[Task prompt] Give back an exact copy of the lines in the records below, from the line that has "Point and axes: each" through the line that has "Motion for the", and nothing besides.

(Stored dataset items)
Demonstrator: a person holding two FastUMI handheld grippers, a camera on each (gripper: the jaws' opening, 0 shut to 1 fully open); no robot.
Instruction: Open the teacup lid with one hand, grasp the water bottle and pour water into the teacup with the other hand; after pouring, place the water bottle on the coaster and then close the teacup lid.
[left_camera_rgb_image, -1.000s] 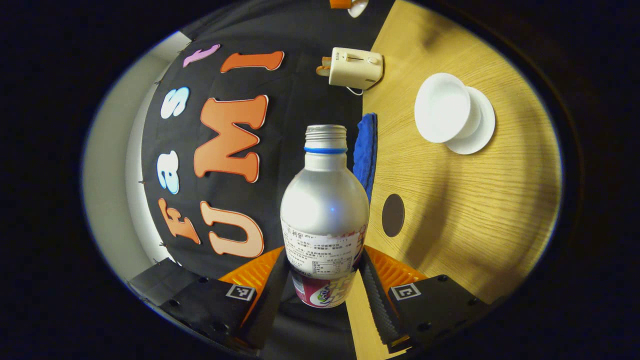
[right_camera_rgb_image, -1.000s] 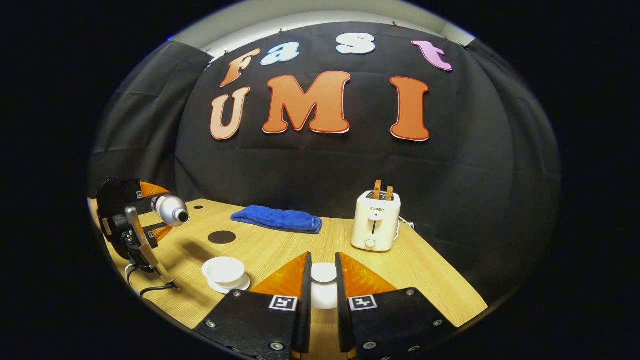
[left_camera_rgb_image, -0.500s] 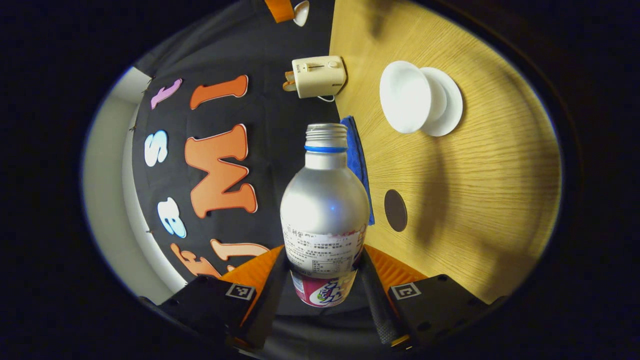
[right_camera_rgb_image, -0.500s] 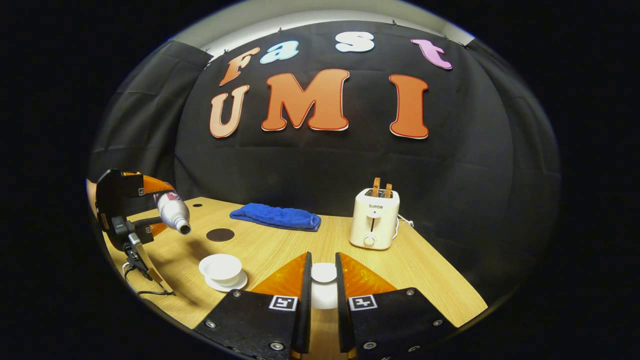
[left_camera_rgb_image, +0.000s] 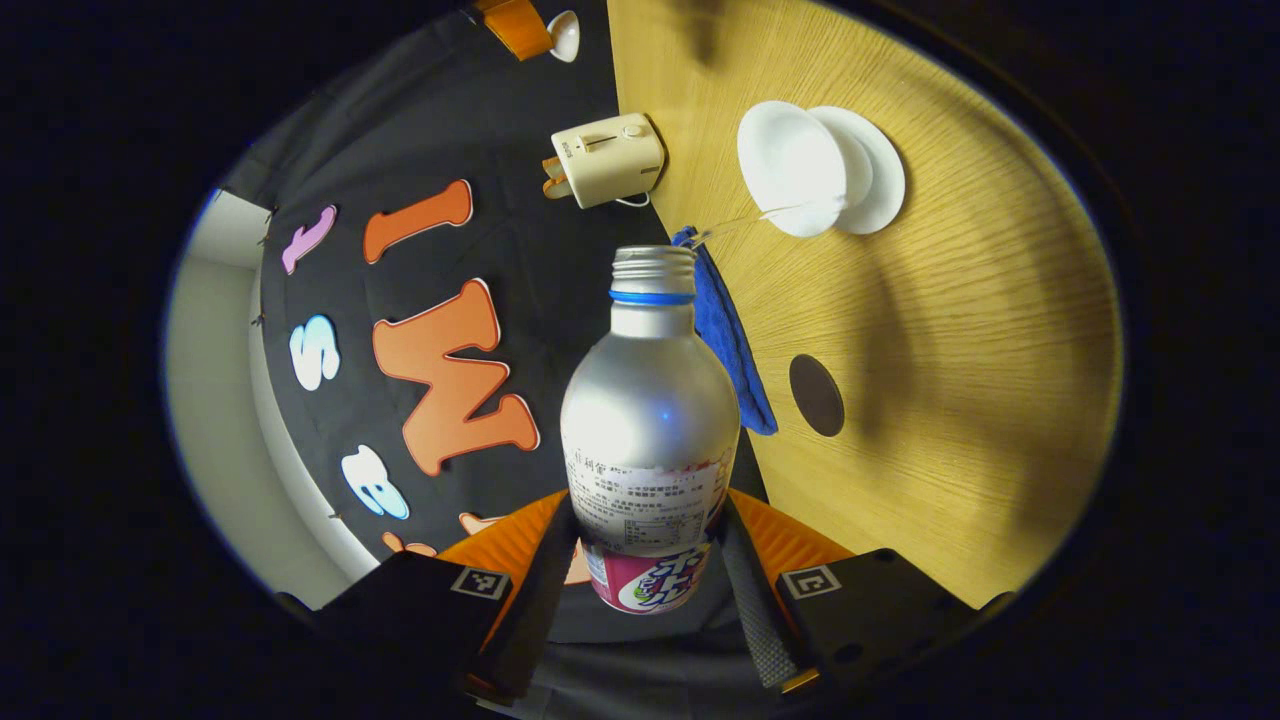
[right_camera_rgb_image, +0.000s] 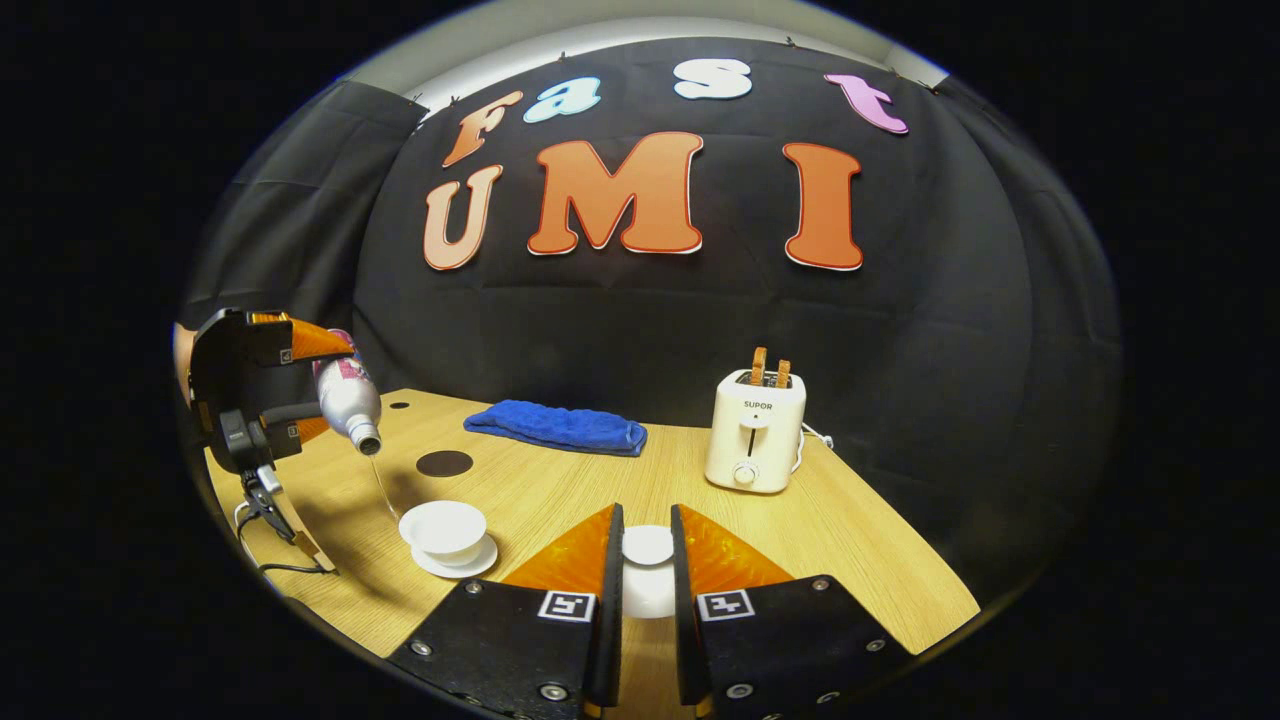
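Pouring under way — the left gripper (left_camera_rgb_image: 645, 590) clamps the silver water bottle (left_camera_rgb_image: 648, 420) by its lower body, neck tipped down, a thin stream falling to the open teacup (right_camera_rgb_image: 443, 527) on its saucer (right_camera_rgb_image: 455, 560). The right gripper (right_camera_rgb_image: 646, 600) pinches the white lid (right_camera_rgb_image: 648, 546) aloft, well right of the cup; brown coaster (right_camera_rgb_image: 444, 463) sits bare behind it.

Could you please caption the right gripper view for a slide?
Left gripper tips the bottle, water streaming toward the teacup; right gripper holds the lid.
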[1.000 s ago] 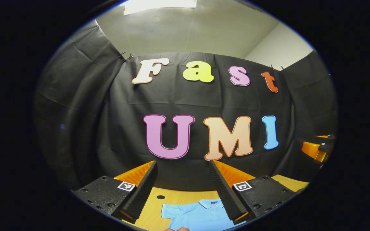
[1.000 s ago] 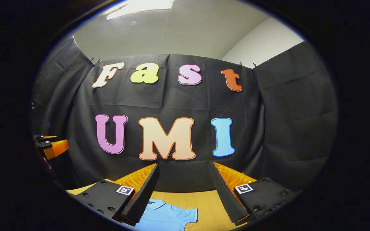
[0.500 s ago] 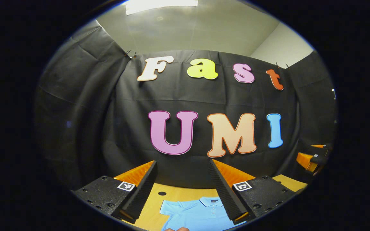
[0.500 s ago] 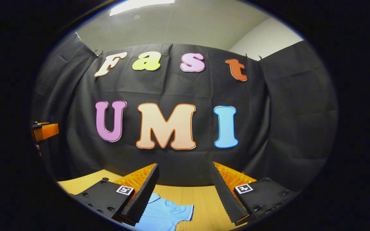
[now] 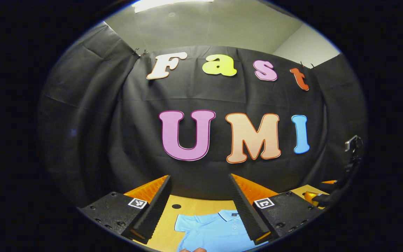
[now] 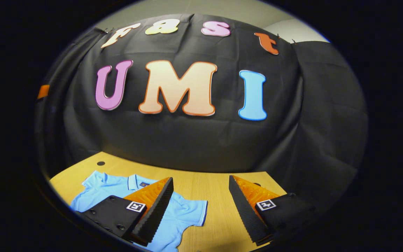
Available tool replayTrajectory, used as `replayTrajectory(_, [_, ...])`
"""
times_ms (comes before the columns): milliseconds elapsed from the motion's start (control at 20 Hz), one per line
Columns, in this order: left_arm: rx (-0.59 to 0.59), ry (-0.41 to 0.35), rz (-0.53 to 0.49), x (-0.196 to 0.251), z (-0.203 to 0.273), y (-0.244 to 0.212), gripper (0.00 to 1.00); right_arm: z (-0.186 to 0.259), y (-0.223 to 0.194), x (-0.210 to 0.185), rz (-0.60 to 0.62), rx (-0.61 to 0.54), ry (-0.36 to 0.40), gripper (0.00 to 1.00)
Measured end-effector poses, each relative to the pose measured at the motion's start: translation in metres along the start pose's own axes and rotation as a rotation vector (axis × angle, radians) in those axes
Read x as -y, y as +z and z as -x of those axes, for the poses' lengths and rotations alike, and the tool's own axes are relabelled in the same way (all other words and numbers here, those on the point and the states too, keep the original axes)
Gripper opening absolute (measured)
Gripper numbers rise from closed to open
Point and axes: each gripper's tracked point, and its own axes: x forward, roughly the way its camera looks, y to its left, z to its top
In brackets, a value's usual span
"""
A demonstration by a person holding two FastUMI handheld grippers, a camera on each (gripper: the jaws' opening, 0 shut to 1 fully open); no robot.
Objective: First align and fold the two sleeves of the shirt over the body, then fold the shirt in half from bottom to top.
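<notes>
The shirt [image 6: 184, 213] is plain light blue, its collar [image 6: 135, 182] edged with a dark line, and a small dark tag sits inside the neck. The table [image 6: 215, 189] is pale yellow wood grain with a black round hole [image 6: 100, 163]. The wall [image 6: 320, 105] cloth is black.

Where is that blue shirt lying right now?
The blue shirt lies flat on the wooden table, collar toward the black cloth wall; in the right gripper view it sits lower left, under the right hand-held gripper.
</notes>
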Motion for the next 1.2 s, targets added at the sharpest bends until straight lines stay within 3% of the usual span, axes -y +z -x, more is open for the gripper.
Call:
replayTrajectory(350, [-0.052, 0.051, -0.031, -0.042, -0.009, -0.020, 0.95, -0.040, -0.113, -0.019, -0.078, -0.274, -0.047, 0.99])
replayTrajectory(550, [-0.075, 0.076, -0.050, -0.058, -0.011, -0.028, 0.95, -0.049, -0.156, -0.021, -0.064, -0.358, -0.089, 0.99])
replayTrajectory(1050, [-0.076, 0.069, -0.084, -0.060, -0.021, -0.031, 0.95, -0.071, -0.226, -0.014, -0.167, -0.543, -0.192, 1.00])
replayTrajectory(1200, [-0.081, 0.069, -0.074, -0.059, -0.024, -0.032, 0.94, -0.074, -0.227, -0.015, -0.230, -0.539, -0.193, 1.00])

[Task answer]
Point and axes: each gripper's tracked point, and its own axes: x forward, roughly the way its camera looks, y to its left, z to its top
In brackets, a value's usual span
"""
A demonstration by a person holding two FastUMI handheld grippers, a camera on each (gripper: the jaws' opening, 0 shut to 1 fully open); no robot.
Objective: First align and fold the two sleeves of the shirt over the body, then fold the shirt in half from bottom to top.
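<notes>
The shirt [image 6: 184, 213] is plain light blue, its collar [image 6: 135, 182] edged with a dark line, and a small dark tag sits inside the neck. The table [image 6: 215, 189] is pale yellow wood grain with a black round hole [image 6: 100, 163]. The wall [image 6: 320, 105] cloth is black.

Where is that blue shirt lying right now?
The blue shirt lies flat on the wooden table, collar toward the black cloth wall; in the right gripper view it sits lower left, under the right hand-held gripper.
</notes>
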Motion for the next 1.2 s, targets added at the sharpest bends until straight lines stay within 3% of the usual span, axes -y +z -x, more is open for the gripper.

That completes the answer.